For our first impression of the dataset (Netflix, Pepsi, Male) this becomes:
$$s = w_{Netflix} + w_{Coca-cola} + w_{Male}$$
since $x_j = 1$ for Netflix, Pepsi, and Male while $x_j = 0$ for all other features. 


This model is simple and efficient, yet it does not allow for interactive effects between features. For example, Coca-cola may have a higher CTR with Netflix than another publisher. A linear model is unable to learn this type of information, as it essentially learns the "average effect" of each feature.

#### Degree-2 Polynomial Mapping
The simplest way to learn the effect of the "feature conjunction" described above (in the case where a particular advertiser may have a higher CTR with one publisher compared to others) is to use a degree-2 polynomial mapping. In this model, the algorithm learns an additional weight for each feature pair. The formulation of the model is:
$$s = \phi(\textbf{w},\textbf{x}) = \sum_{j_1, j_2 \epsilon C_2} w_{j_1,j_2} \cdot x_{j_1}x_{j_2}$$
where $C_2$ is the pairwise combination of non-zero elements in $\textbf{x}$.

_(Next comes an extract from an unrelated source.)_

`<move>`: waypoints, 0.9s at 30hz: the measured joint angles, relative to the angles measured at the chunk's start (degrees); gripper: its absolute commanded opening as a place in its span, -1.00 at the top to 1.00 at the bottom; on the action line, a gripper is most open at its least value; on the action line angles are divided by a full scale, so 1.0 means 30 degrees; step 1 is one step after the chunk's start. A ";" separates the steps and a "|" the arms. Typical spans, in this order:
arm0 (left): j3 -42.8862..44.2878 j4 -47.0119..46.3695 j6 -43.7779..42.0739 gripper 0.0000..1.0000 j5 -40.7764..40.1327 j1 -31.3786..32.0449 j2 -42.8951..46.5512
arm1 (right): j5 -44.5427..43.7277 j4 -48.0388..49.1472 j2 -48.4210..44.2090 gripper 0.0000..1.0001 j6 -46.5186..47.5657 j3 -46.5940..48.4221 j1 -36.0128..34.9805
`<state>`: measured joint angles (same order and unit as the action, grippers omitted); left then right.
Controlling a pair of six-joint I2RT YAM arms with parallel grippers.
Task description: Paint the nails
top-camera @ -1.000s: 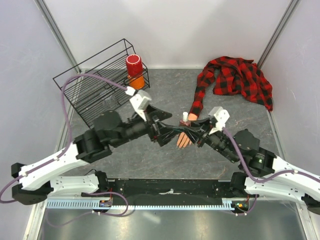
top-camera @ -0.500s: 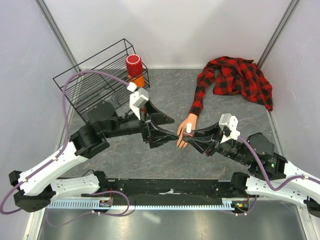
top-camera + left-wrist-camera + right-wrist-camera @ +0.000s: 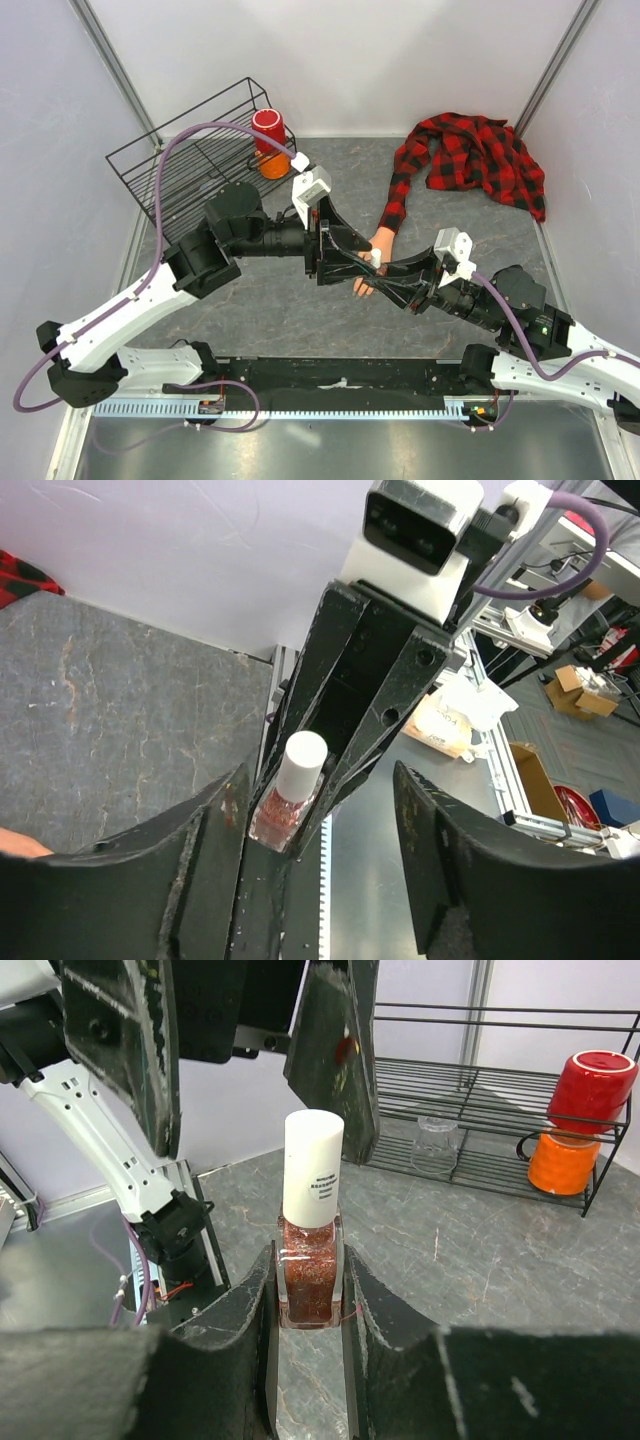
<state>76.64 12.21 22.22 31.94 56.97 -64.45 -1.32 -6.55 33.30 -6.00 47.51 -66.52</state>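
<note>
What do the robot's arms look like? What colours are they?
Both the left arm and the right arm are white near the base and black farther out. A purple cable loops along each, and a small white camera box sits at each wrist. The fingers are black, chunky and curved, with a rough surface.

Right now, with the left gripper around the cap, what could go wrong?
1. The cap sits nearer one finger of the open left gripper; closing may shove the bottle sideways.
2. The right gripper pinches only the glass base, so twisting could spin the bottle or drop it onto the mannequin hand below.
</note>
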 measured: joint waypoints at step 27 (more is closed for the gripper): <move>0.1515 0.1821 -0.0860 0.97 -0.3555 0.0627 -0.1362 | -0.2186 -0.0022 0.1093 1.00 -0.0240 0.0233 0.0000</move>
<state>81.19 17.67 19.64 21.28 58.85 -68.53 -7.88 -6.61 36.58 -6.72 48.21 -66.52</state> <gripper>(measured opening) 0.204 0.306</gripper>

Returning to our example dataset and the impression with the features Netflix, Pepsi, and Male the model would be:
$$s = w_{Netflix} + w_{Pepsi} + w_{Male} + w_{Netflix,Pepsi} + w_{Netflix,Male} + w_{Pepsi,Male}$$

While this model improves on the linear model by allowing us to account for interactions between features, it does not handle sparse datasets well. Since we have 0 impressions of the advertiser Gatorade with the publisher Spotify, the model prediction will be trivial as no weight was learned for this feature combination. The model is also susceptible to overfitting, as it generates unreliable predictions for feature combinations with a very small number of impressions.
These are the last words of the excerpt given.